O Novo: A mamografia de rotina em mulheres deve ser feita a partir de qual idade? 

Dr. Abissamra: A indicação está relacionada a mulheres acima de 40 anos, que devem fazê-la anualmente. É obrigação do SUS e dos municípios ofertar a realização da mamografia anual. Isso significa que as mulheres abaixo de 40 anos não têm que fazer mamografia, ou outros exames? Não. Isso significa que têm que fazer outros exames, como ultrassom de mama. E por que a mamografia? Porque é um exame que só consegue identificar nódulos em mamas que já estão sendo substituídas por gordura e isso começa a acontecer na mulher a partir dos 40 anos. Então, se uma jovem realizar a mamografia, o exame vem inconclusivo, ou seja, não é adequado para aquela idade. Todas as mulheres sexualmente ativas ou a partir da menarca, a primeira menstruação, têm que fazer acompanhamento com o seu ginecologista, pelo menos uma vez ao ano.

O Novo: Qual a importância do ultrassom de mama?

Dr. Abissamra: É um outro exame de imagem também muito importante.

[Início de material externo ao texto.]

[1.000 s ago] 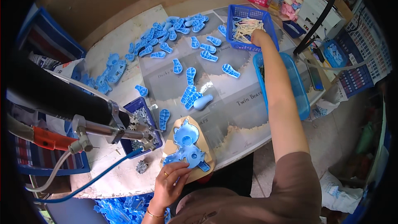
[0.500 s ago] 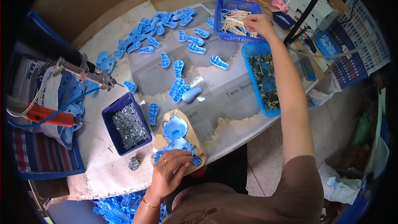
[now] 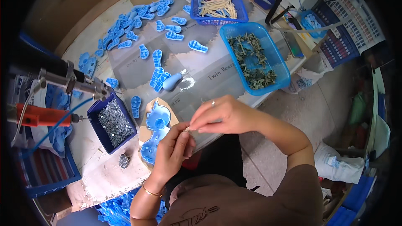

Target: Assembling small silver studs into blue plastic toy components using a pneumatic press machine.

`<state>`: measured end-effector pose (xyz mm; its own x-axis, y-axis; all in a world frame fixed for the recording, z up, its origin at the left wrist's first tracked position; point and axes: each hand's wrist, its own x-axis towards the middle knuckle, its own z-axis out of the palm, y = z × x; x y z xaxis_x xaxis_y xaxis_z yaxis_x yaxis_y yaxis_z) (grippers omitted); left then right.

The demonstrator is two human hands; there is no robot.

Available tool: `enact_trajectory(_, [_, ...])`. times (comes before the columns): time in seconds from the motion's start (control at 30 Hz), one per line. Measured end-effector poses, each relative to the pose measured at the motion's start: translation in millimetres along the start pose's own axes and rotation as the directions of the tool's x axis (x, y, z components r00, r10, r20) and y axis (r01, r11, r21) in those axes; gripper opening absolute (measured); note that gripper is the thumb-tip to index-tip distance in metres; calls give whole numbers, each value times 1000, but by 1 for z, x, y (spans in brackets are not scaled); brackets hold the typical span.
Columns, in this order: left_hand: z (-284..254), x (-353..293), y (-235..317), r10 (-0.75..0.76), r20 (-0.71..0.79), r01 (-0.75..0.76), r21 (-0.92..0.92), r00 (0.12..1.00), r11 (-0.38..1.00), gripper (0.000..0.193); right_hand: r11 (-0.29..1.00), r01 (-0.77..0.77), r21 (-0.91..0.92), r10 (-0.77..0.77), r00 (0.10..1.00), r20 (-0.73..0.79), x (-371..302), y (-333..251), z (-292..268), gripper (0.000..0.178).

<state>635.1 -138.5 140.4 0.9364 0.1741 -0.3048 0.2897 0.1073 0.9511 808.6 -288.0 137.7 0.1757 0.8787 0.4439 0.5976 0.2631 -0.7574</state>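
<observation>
My left hand (image 3: 173,145) is closed, with a small pale piece (image 3: 187,129) showing at its thumb and fingertip. Against it, the fingertips of my right hand (image 3: 224,115) are pinched together; whatever they hold is hidden. Both hands meet at the right side of a wooden block (image 3: 171,110). On that block rests a hollow blue plastic figure half (image 3: 158,117) with a rounded head, its inside facing up. My left hand covers the figure's right lower part.
A dark blue bin of small metal screws (image 3: 113,123) stands left of the block, near a hanging orange screwdriver (image 3: 42,115). Blue limb-shaped parts (image 3: 157,77) are spread beyond. A blue basket of cream sticks (image 3: 197,14) and a blue tub of greenish pieces (image 3: 281,65) stand farther right.
My right hand has left the basket of cream sticks and come back to my left hand. My left hand has lifted off the blue figure and turned toward it. The view has shifted.
</observation>
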Motion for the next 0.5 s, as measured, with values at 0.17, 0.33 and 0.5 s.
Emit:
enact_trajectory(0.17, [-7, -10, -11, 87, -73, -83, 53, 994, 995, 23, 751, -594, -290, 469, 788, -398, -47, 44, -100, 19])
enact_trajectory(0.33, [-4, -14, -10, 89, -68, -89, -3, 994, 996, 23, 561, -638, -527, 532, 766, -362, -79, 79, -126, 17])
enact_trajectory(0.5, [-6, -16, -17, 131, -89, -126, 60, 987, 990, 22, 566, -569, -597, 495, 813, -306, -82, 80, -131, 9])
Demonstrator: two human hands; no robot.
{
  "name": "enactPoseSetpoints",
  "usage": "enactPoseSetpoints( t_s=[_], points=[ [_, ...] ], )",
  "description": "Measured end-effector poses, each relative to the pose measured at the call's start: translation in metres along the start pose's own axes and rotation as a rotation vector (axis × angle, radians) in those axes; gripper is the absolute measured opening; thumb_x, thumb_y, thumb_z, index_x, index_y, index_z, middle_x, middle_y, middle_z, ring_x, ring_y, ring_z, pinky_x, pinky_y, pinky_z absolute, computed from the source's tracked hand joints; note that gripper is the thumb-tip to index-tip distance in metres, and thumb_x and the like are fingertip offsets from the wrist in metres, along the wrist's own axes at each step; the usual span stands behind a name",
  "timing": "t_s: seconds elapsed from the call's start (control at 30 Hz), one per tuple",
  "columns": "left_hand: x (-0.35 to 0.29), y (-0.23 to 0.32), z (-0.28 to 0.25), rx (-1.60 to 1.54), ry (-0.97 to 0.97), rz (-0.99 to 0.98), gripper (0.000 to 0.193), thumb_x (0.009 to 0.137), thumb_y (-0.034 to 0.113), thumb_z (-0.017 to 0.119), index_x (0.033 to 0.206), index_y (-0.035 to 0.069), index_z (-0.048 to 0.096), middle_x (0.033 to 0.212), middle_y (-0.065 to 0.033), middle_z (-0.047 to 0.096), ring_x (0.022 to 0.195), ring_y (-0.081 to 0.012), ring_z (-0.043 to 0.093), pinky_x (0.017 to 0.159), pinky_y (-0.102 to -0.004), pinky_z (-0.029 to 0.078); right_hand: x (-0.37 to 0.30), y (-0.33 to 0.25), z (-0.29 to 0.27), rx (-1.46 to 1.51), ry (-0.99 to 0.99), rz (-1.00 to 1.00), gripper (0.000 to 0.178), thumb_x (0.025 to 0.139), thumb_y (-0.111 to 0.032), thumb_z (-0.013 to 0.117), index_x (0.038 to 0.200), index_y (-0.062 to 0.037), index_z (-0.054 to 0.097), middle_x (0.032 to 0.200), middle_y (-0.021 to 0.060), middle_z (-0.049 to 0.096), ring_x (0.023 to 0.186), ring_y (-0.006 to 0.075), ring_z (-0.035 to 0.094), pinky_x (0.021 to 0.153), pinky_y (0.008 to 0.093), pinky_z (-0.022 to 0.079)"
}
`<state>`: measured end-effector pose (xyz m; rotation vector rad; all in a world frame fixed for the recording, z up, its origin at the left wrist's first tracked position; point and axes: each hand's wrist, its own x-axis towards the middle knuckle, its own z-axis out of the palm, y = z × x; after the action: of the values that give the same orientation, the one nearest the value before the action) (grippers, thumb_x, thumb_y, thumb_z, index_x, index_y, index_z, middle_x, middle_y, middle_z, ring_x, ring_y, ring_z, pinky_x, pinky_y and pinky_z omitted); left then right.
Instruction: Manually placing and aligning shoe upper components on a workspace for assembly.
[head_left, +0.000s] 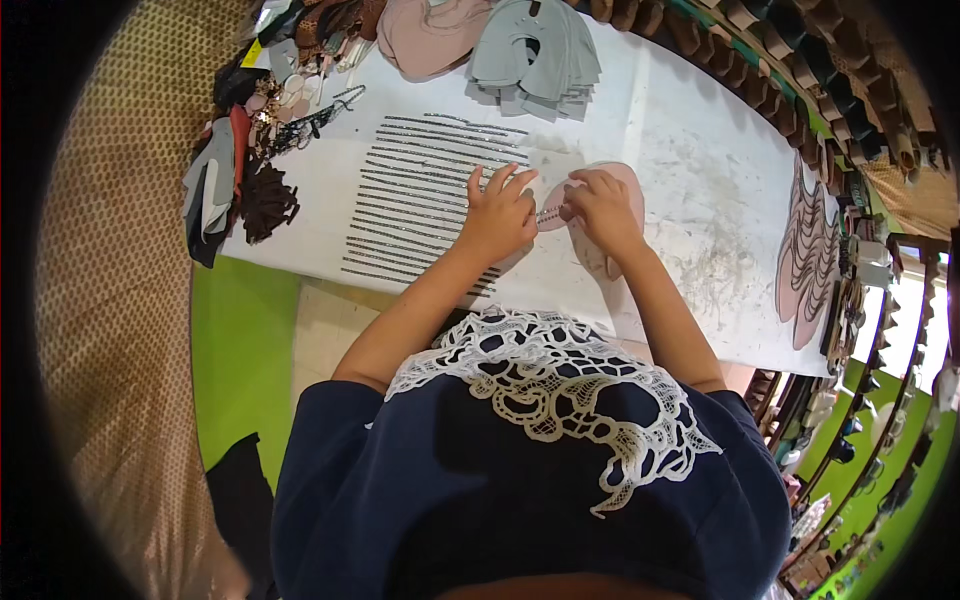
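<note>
One pink piece [630, 184] lies under the right fingers [597, 184]. Beyond them sit one pink stack [425, 45] and one grey stack [500, 80]. Over a dozen strips [412, 189], mostly left of the left fingers [497, 182], line one tabletop [690, 180].

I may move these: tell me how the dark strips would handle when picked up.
The dark strips are probably floppy, since similar dark lines curve across the pink pieces at right. They look thin, so are likely light.
</note>
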<state>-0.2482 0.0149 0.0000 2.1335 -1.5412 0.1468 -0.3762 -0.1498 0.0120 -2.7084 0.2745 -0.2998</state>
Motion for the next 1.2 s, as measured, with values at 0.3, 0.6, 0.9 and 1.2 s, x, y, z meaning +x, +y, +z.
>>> enactPoseSetpoints(
  t_s=[0.3,0.6,0.9,1.2],
  points=[
    [-0.018,0.03,0.02,0.101,-0.054,-0.164,0.007,0.069,0.02,0.068,0.072,0.015,0.065,0.128,-0.0011,0.052,0.125,-0.0259,0.04,0.104,-0.0604,0.015,-0.022,0.021,0.006,0.055,0.008,-0.124,0.018,0.074,-0.015,0.069,0.091,-0.0118,0.063,0.114,-0.0004,0.056,0.112,0.021,0.049,0.093,0.0407,0.035],
    [-0.012,0.049,0.006,0.058,-0.104,-0.253,0.004,0.072,0.017,0.066,0.073,0.013,0.066,0.128,-0.0047,0.052,0.128,-0.0273,0.037,0.103,-0.0623,0.014,-0.025,0.027,0.01,0.076,0.052,-0.141,0.014,0.076,-0.018,0.068,0.088,-0.0132,0.062,0.111,-0.0036,0.058,0.111,0.0182,0.05,0.096,0.0418,0.033],
    [-0.015,0.051,0.007,0.155,-0.091,-0.302,0.004,0.072,0.019,0.066,0.071,0.015,0.065,0.131,-0.0028,0.05,0.128,-0.027,0.037,0.102,-0.0637,0.012,-0.029,0.022,0.012,0.029,0.039,-0.125,0.014,0.077,-0.019,0.069,0.089,-0.0159,0.061,0.11,-0.0054,0.058,0.112,0.0166,0.049,0.098,0.0458,0.03],
    [-0.013,0.053,0.003,0.199,-0.138,-0.272,0.005,0.071,0.019,0.068,0.069,0.016,0.064,0.13,-0.0014,0.051,0.125,-0.0255,0.04,0.101,-0.0635,0.013,-0.034,0.02,0.023,-0.005,0.075,-0.09,0.014,0.078,-0.019,0.069,0.089,-0.0164,0.06,0.11,-0.0061,0.058,0.112,0.0168,0.049,0.099,0.0466,0.029]
  ],
)
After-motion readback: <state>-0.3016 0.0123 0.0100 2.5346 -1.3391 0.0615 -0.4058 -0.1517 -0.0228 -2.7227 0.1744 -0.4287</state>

Indispensável para o diagnóstico em alguns casos, mas geralmente indicado a mulheres abaixo dos 40 anos. É possível ser realizado nas com mais de 40 anos como exame complementar. Se a gente vê uma lesão na mama que não está muito clara na mamografia, complementa-se com o ultrassom ou com uma ressonância, que é outro exame de imagem usado em alguns casos específicos, mas a escolha do exame tem de ser feita pelo seu médico. No geral, a gente orienta as mulheres com mais de 40 anos a fazerem a mamografia anual e as mulheres abaixo dos 40 anos a fazerem a ultrassonografia. 

O  Novo: A detecção precoce do câncer de mama aumenta as chances de cura?  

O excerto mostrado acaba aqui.